The researchers modified one of their models to capture the important effects of the pollutants without keeping track of every interaction in the larger cloud of atoms. While this simplified model is called a “toy model,” it is really a practical tool that will help researchers push the technique to greater heights in their larger effort to understand photon interactions. The model helped the researchers explain the behavior of the transmitted light that the older models failed to capture. It also provides a useful way to think about the physics that is preventing an ideal single photon train and might be useful in judging how effectively future experiments prevent the undesirable affects—perhaps by using cloud of atoms with different shapes.
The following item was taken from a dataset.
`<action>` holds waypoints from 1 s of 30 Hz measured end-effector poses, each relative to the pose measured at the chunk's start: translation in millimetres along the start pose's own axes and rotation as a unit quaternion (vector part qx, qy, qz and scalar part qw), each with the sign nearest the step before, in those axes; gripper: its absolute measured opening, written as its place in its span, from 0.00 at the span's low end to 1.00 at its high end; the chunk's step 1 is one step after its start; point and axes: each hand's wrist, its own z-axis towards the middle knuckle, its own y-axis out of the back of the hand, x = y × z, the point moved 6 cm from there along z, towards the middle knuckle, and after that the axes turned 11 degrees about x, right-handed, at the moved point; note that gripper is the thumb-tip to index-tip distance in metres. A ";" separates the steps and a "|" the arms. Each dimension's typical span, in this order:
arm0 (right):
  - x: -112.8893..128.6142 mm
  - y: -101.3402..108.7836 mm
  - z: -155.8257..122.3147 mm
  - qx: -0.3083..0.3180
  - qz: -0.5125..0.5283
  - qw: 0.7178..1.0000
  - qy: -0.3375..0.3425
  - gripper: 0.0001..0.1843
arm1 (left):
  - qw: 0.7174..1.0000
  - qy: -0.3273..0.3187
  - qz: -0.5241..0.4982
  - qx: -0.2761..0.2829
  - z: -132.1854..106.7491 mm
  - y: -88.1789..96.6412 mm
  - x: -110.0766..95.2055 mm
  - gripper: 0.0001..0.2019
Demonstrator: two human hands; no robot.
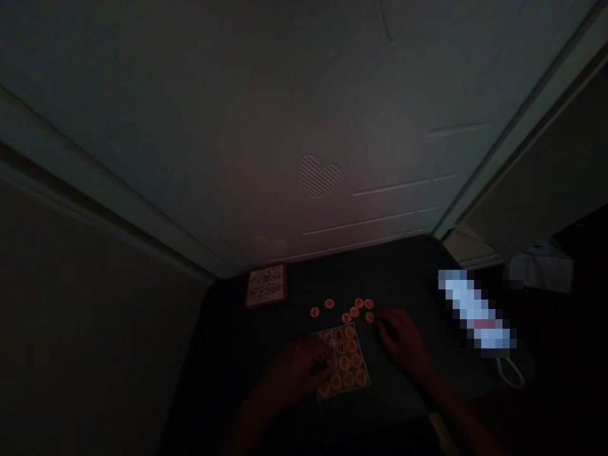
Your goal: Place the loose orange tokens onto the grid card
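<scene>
On the bench [408,278] | right hand [401,342], grip open, just beside a loose disc [370,317] | left hand [289,373] over disc rows [344,362], grip unclear

No text can be read in this view. Round game pieces [344,362] at lower centre of the frame bear character-like marks, too small and dim to read. A printed box [266,286] on the table, left of centre, shows a design and lines of print, also illegible. A pixelated white object [475,310] at right has a pink band without legible lettering.
</scene>
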 end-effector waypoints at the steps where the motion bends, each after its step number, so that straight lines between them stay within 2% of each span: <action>1: -0.1 0.1 -0.1 0.000 0.001 1.000 -0.002 0.10 | 1.000 0.001 -0.003 -0.008 -1.7 0.2 0.6 0.07; 4: -0.4 -0.5 -0.5 0.006 0.001 1.000 -0.007 0.11 | 1.000 0.008 -0.010 -0.026 -6.5 -1.0 4.9 0.10; 9: -0.6 -0.8 -0.6 0.009 0.006 1.000 -0.009 0.11 | 0.999 0.027 -0.012 -0.017 -9.5 -11.6 14.2 0.12; 13: -1.4 -0.7 -0.5 0.008 0.004 1.000 -0.005 0.11 | 1.000 0.016 -0.022 -0.012 -11.1 -20.2 17.9 0.12; 20: -2.6 -2.3 -0.7 0.007 0.007 1.000 -0.004 0.10 | 0.999 0.024 -0.040 -0.024 -15.0 -20.9 20.7 0.12; 25: -2.1 -1.4 -0.4 0.010 0.004 1.000 0.000 0.10 | 0.998 0.018 -0.050 -0.029 -16.1 -16.2 18.0 0.11; 30: -2.9 -2.0 -0.5 0.011 0.005 1.000 -0.003 0.11 | 0.996 0.015 -0.054 -0.070 -13.8 6.2 29.5 0.12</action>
“We are quite optimistic when it comes to removing the pollutants or trying to create less of them,” says Bienias. “It will be more experimentally challenging, but we believe it is possible.”

Story by Bailey Bedford

 

In addition to Bienias and Gorshkov, James Douglas, a Co-founder at MEETOPTICS; Asaf Paris-Mandoki, a physics researcher at Instituto de Física, Universidad Nacional Autónoma de México; JQI postdoctoral researcher Paraj Titum; Ivan Mirgorodskiy, a research and development engineer at TOPTICA; Christoph Tresp, a research and development engineer at TOPTICA Photonics; Emil Zeuthen, a physics professor at the Niels Bohr Institute; Michael J. Gullans, a former JQI postdoctoral researcher and current associate scholar at Princeton University; Marco Manzoni, a data scientist at Big Blue Analytics; Sebastian Hofferberth, a professor of physics at the University of Southern Denmark; and Darrick Chang, a professor at the Institut de Ciencies Fotoniques, were also co-authors of the paper.